Kramer C F, Barancik J I, Thode H C
Brookhaven National Laboratory's Injury Prevention and Analysis Group, Department of Applied Science, Upton, NY 11973.
Public Health Rep. 1990 Jul-Aug;105(4):334-40.
The Abbreviated Injury Scale with Epidemiologic Modifications (AIS 85-EM) was developed to make it possible to code information about anatomic injury types and locations that, although generally available from medical records, is not codable under the standard Abbreviated Injury Scale, published by the American Association for Automotive Medicine in 1985 (AIS 85). In a population-based sample of 3,223 motor vehicle trauma cases, 68 percent of the patients had one or more injuries that were coded to the AIS 85 body region nonspecific category external. When the same patients' injuries were coded using the AIS 85-EM coding procedure, only 15 percent of the patients had injuries that could not be coded to a specific body region. With AIS 85-EM, the proportion of codable head injury cases increased from 16 percent to 37 percent, thereby improving the potential for identifying cases with head and threshold brain injury. The data suggest that body region coding of all injuries is necessary to draw valid and reliable conclusions about changes in injury patterns and their sequelae. The increased specificity of body region coding improves assessments of the efficacy of injury intervention strategies and countermeasure programs using epidemiologic methodology.

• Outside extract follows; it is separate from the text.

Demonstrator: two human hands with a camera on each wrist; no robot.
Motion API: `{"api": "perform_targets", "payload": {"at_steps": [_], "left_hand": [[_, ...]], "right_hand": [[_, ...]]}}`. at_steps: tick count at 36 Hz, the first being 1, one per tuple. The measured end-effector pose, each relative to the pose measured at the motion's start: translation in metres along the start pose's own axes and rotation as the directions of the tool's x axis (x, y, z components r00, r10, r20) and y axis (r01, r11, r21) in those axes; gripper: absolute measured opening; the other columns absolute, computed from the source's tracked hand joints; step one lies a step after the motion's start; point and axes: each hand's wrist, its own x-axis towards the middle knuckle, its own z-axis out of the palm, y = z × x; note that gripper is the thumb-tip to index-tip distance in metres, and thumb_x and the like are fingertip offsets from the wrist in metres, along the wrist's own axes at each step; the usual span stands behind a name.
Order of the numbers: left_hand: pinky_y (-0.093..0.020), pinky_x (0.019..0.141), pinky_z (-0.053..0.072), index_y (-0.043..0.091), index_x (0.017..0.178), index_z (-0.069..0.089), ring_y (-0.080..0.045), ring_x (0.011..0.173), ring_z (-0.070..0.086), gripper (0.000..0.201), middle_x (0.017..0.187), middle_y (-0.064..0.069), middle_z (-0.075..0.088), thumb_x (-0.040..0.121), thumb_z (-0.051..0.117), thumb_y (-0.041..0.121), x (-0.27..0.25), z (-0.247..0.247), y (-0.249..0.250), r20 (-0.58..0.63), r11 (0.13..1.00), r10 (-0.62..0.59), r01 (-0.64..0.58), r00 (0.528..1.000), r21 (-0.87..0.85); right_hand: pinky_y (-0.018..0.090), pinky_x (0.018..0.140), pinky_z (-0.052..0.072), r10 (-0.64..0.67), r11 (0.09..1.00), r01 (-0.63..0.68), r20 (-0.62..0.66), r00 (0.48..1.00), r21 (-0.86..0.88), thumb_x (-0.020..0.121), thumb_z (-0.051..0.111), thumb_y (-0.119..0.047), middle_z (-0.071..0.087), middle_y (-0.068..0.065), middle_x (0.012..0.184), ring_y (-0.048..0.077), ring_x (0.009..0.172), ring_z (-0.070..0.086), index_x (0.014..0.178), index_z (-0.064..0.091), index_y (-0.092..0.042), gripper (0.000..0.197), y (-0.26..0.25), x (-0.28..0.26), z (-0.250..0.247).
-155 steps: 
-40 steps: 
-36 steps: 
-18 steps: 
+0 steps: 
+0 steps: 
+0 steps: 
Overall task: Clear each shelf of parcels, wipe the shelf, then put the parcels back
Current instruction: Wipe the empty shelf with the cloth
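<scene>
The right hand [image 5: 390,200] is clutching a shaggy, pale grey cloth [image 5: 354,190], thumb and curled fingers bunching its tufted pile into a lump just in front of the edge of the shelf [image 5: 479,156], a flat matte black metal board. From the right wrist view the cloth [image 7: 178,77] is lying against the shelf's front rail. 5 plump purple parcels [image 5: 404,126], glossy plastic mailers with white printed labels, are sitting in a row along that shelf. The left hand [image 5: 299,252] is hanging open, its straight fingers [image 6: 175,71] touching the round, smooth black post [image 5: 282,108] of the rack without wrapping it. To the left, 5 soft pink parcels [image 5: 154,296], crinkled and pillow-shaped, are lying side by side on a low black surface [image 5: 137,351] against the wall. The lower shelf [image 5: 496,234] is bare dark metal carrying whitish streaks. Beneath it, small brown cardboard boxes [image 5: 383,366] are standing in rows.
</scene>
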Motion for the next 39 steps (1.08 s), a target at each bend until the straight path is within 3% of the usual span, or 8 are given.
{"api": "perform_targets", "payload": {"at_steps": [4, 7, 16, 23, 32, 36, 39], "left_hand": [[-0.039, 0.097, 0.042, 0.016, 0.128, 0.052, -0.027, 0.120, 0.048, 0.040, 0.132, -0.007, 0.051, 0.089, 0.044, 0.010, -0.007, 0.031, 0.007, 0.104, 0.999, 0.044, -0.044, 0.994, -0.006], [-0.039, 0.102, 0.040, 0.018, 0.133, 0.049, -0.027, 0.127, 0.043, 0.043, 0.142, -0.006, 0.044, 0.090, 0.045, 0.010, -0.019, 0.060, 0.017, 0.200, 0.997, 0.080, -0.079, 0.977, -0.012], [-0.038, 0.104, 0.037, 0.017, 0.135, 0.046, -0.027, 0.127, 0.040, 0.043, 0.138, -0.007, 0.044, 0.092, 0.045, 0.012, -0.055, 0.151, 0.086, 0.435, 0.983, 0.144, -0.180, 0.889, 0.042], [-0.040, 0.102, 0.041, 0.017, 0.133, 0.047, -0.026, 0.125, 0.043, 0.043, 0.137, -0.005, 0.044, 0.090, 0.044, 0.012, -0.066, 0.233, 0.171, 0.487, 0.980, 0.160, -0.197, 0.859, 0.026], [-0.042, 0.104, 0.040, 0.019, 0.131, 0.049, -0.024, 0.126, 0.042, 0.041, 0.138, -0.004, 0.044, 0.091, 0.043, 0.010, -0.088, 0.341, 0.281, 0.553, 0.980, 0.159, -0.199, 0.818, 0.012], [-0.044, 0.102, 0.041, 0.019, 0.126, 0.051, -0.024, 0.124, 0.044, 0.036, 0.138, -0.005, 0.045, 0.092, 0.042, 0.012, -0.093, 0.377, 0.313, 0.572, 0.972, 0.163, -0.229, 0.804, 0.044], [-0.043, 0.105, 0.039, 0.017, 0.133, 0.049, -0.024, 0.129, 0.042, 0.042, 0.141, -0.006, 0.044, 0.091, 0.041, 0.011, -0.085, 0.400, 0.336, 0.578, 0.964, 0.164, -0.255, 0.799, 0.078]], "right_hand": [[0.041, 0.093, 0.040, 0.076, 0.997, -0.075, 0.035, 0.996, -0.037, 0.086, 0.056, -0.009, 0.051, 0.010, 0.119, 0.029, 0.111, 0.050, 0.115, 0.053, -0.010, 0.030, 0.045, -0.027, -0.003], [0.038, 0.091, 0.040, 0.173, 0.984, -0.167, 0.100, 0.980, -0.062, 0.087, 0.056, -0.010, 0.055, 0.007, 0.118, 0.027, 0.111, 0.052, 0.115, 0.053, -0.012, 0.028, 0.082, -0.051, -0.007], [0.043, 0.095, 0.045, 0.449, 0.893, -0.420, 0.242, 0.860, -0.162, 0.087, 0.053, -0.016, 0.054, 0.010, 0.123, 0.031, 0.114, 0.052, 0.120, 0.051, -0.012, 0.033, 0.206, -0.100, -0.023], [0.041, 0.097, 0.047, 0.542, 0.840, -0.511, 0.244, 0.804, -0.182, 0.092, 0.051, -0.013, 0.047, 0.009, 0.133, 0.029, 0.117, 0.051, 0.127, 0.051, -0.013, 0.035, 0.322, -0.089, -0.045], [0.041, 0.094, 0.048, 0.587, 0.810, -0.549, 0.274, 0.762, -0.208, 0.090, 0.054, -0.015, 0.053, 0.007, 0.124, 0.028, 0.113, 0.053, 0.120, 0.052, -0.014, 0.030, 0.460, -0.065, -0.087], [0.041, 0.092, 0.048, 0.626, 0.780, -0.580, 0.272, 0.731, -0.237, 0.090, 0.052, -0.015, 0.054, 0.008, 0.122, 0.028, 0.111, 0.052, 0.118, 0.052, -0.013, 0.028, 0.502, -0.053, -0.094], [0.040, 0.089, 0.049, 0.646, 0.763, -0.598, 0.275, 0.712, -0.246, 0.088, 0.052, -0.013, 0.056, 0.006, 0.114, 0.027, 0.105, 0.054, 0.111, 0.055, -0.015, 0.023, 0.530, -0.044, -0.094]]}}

带有流行病学修正的简明损伤定级标准(AIS 85 - EM)的制定,旨在使对解剖损伤类型和部位信息进行编码成为可能,这些信息虽然通常可从医疗记录中获取,但按照美国汽车医学协会1985年发布的标准简明损伤定级标准(AIS 85)无法进行编码。在一个基于人群的3223例机动车创伤病例样本中,68%的患者有一处或多处损伤被编码到AIS 85身体区域非特定类别外部。当使用AIS 85 - EM编码程序对同一患者的损伤进行编码时,只有15%的患者的损伤无法被编码到特定身体区域。使用AIS 85 - EM时,可编码的头部损伤病例比例从16%增加到37%,从而提高了识别头部和临界脑损伤病例的可能性。数据表明,对所有损伤进行身体区域编码对于就损伤模式及其后遗症的变化得出有效且可靠的结论是必要的。身体区域编码特异性的提高改善了使用流行病学方法对损伤干预策略和对策项目效果的评估。